Era casi un día de celebración. Nos fuimos a El Rancherito de Guarne a esperar que pasara el aguacero y pedimos una picada. Yo sentía cierta tensión por comer carnes rojas (otra vez mi cerebro en modo supervivencia), pero ese día me di permiso y después de un día hermoso con Berry y Ali, regresamos a la casa a preparar todo para madrugar a la cirugía.

Me habían citado a las 8:30 a.m, pero a las 6:30 a. m. debía estar en la Clínica Medellín de El Poblado para una linfogamagrafía. Es un examen donde marcan los ganglios axilares antes de la cirugía, sobre todo porque tres de mis ganglios viajarían junto a don tumor rumbo a patología. Así que tocaba madrugar y madrugar bien, como quien empieza un capítulo decisivo de la vida antes de que amanezca del todo.

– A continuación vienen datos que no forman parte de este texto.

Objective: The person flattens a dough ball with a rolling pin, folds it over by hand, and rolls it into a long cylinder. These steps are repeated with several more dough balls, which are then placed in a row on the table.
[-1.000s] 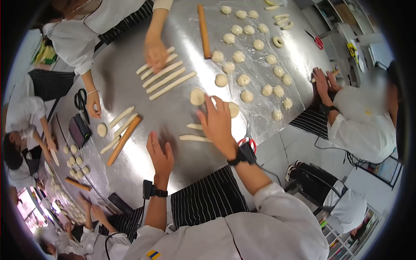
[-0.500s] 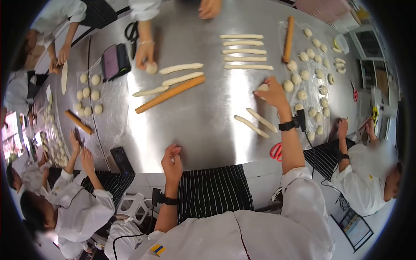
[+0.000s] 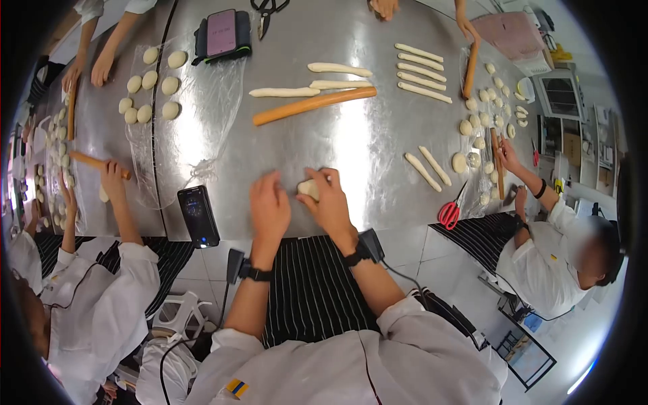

Me habían dicho que todo en casa debía estar impecable: sábanas, baño, que la persona que duerme conmigo (o sea, Berry) debía estar bañada y desinfectada antes de meterse a la cama. No podía acercarme a Trufa y mucho menos dejarla subir. En fin, yo, reina del quirófano imaginario, decretando un reino libre de microbios.

La casa estaba limpia, pero yo no quería dejar pasar ni un detalle de las recomendaciones. Preparé mi outfit para ese día: ropa cómoda, blusa de botones. Me puse la blusa de una de mis pijamas nuevas y un leggins. Me lavé el pelo, me lo cepillé, arreglé mis cejas. Me alisté como para la mejor de las citas.

Y sí, estaba lista para despedirme de don tumor. Ya estaría fuera de mí. Yo dejaría de ser su casa porque, además de indeseado, nunca tuvo permiso para quedarse.

Era el momento de abrir las alas, no para volar lejos sino para empezar a recorrer, con calma y firmeza, el cielo nuevo que me esperaba. Un cielo que no elegí, pero que ya empezaba a reconocer como territorio propio. Mis alas, esas que creí averiadas por el miedo, estaban preparadas y pacientes, no para escapar, sino para avanzar por la ruta del tratamiento, ese firmamento donde cada amanecer sería un logro y cada nube, una lección. Allí empezaba todo. Aquí empezaban mis alas.

A veces la vida entera cabe en los detalles más simples: una pijama nueva, el aleteo de un colibrí, una picada compartida bajo una tormenta, una casa limpia esperando un amanecer distinto.

Descubrí que no se necesita grandeza para sostener mi vida, basta con pequeñas cosas hechas con intención: preparar la ropa para un día importante, dejar entrar un rayo de sol, permitir que el cuerpo sienta miedo sin entregarle el timón.

El cáncer me mostró que la belleza no desaparece cuando llega el miedo, al contrario, se vuelve más visible, más urgente. Y, tal vez, vivir un día a la vez solo significa eso: aprender a encontrar lo sagrado en lo cotidiano.